• _Work task_: Needed from the data below: every line from the one with "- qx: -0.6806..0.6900" up to and including the one with "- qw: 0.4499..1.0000", repeated exactly and with nothing else.
****************************************
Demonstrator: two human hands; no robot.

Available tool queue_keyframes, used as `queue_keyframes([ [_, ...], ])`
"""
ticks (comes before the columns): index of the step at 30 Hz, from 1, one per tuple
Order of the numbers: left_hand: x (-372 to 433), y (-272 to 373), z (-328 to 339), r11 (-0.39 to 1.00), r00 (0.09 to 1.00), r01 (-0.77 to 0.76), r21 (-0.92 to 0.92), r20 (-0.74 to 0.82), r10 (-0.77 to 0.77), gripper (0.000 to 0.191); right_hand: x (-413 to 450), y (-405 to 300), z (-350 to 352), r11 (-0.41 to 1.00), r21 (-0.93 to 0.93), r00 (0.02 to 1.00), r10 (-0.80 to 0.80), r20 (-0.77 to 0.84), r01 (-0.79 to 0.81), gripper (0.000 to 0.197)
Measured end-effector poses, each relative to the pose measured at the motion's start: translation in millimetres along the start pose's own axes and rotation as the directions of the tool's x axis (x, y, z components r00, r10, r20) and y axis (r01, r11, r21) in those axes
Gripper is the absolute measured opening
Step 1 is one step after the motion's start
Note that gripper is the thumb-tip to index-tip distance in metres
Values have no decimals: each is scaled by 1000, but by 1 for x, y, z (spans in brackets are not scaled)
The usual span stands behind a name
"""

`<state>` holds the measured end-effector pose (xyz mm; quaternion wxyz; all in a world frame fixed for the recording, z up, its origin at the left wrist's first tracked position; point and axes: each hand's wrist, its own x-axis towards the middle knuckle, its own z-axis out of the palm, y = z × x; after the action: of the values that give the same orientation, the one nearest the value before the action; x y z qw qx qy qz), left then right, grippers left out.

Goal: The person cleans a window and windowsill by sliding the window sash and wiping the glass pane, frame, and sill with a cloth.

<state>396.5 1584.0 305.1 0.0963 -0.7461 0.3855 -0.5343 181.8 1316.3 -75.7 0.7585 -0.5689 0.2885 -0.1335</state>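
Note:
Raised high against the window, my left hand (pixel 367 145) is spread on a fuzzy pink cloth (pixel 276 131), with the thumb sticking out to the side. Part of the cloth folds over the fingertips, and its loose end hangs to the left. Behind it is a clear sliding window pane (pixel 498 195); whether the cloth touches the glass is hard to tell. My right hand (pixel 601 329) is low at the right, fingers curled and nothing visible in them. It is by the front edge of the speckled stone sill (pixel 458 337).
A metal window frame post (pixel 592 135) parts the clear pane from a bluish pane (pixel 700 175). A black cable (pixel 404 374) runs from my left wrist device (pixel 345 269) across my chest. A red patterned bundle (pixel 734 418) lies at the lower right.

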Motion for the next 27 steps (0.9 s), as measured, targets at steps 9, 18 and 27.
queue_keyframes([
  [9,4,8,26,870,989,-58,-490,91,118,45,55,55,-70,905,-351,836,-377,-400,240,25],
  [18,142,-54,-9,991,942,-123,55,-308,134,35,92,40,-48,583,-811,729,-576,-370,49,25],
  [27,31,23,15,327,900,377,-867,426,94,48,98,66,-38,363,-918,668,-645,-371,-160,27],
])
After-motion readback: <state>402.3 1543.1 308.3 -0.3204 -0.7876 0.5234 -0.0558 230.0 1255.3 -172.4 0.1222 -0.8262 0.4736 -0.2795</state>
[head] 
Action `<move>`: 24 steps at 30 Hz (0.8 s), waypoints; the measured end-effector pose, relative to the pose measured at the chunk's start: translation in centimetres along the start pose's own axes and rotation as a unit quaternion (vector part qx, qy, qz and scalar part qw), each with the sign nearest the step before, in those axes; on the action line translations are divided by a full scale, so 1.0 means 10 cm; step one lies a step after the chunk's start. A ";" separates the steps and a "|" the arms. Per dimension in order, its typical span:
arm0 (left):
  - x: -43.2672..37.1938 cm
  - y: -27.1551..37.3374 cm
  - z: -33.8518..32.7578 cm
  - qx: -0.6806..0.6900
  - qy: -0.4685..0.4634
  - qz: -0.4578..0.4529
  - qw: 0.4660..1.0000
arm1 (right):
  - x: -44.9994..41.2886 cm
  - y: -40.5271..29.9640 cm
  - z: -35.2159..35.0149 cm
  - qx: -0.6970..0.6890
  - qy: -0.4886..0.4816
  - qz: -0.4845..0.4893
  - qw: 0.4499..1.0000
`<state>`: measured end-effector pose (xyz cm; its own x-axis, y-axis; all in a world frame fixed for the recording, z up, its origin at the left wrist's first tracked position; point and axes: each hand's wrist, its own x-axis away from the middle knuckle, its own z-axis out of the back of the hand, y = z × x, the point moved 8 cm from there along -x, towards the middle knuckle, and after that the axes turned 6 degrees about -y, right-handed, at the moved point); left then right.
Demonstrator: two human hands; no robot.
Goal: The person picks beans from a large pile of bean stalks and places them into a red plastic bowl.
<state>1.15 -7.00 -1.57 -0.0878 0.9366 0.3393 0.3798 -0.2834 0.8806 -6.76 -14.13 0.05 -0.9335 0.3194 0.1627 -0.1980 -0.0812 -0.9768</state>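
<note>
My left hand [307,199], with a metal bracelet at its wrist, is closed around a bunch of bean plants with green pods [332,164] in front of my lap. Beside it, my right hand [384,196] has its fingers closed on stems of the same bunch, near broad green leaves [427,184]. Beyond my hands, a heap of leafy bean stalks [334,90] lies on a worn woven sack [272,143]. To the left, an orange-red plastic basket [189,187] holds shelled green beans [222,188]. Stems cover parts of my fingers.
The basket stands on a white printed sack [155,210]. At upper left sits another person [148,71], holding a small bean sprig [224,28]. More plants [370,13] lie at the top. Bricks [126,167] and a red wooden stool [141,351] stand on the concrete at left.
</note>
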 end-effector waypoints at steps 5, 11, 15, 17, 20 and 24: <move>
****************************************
• _Response box_:
  - qx: -0.6806..0.6900
  - qy: -0.4685..0.4634
  - qz: -0.4578..0.4529
  - qw: 0.4660..1.0000
arm1 (right):
  - x: -44.9994..41.2886 cm
  - y: -40.5271..29.9640 cm
  - z: -35.2159..35.0149 cm
  - qx: -0.6970..0.6890
  - qy: -0.4886..0.4816
  - qz: -0.4845..0.4893
  - qw: 0.4499..1.0000

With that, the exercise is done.